▶ [EXERCISE OBJECTIVE]: Return the following data exactly, with all pictures left out.

Start of DATASET SECTION

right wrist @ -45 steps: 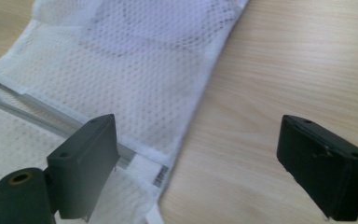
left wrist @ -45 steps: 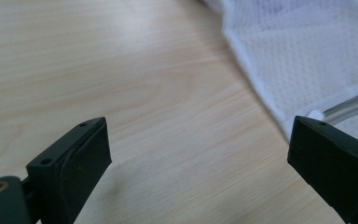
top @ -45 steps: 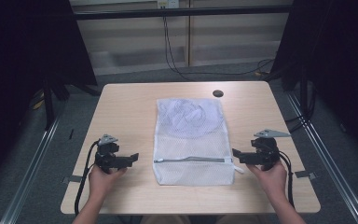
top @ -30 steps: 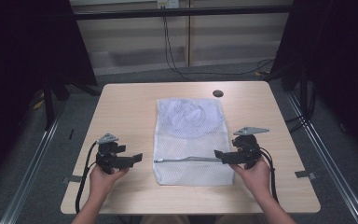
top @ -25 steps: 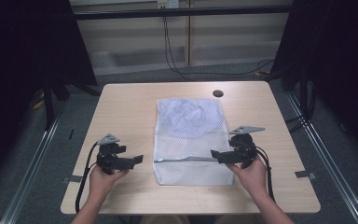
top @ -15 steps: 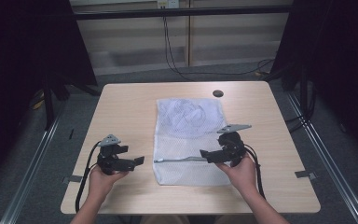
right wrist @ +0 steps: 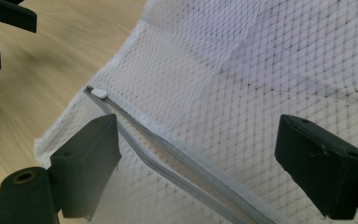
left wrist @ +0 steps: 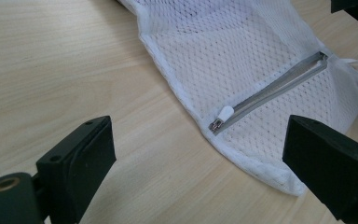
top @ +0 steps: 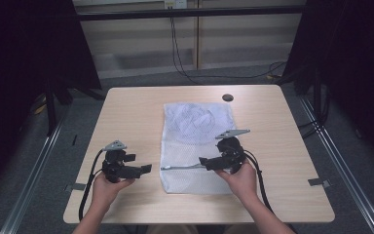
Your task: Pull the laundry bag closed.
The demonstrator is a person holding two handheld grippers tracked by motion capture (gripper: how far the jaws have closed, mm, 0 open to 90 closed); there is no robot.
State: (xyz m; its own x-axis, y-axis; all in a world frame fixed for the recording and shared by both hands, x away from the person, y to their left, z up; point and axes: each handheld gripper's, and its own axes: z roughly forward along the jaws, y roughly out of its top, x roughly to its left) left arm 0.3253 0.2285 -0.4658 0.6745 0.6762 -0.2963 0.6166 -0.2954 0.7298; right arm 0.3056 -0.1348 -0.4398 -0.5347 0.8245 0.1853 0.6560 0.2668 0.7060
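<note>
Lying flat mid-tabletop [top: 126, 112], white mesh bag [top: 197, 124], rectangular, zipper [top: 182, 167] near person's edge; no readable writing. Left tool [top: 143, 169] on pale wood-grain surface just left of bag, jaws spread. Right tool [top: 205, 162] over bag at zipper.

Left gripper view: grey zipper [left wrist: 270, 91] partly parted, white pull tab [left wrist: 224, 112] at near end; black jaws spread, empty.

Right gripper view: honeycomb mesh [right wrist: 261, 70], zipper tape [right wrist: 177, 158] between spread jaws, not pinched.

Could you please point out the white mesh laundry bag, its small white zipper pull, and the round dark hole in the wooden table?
White mesh laundry bag [top: 195, 126]: high view, on its upper mesh panel.
Small white zipper pull [left wrist: 224, 112]: left gripper view, on the white tab.
Round dark hole [top: 228, 97]: high view, at its centre.
</note>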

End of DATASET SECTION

▶ [RESPONSE]:
right wrist @ -45 steps: 
left wrist @ -45 steps: 
top @ -45 steps: 
top @ -30 steps: 
top @ -25 steps: 
top @ -15 steps: 
right wrist @ +0 steps: 
left wrist @ +0 steps: 
top @ +0 steps: 
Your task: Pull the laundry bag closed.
The demonstrator is a person holding two handheld grippers tracked by motion capture (gripper: how far the jaws have closed, mm, 0 open to 90 closed); there is no robot.
State: (xyz m; its own x-axis, y-axis; all in a world frame fixed for the recording and shared by both hands, x away from the person, y to their left, z up; point and axes: each handheld gripper's, and its own axes: z roughly forward along the jaws, y roughly out of its top, x roughly to its left) left arm 0.3253 0.2285 -0.4658 0.6745 0.6762 -0.2963 0.6166 -0.2954 0.7298; right arm 0.3056 -0.1348 -0.4398 -0.5347 0.8245 0.1853 0.6560 0.2668 0.7060
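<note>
Lying flat mid-tabletop [top: 126, 112], white mesh bag [top: 197, 124], rectangular, zipper [top: 182, 167] near person's edge; no readable writing. Left tool [top: 143, 169] on pale wood-grain surface just left of bag, jaws spread. Right tool [top: 205, 162] over bag at zipper.

Left gripper view: grey zipper [left wrist: 270, 91] partly parted, white pull tab [left wrist: 224, 112] at near end; black jaws spread, empty.

Right gripper view: honeycomb mesh [right wrist: 261, 70], zipper tape [right wrist: 177, 158] between spread jaws, not pinched.

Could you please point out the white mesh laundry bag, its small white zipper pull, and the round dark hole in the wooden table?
White mesh laundry bag [top: 195, 126]: high view, on its upper mesh panel.
Small white zipper pull [left wrist: 224, 112]: left gripper view, on the white tab.
Round dark hole [top: 228, 97]: high view, at its centre.
</note>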

No other output belongs to this answer.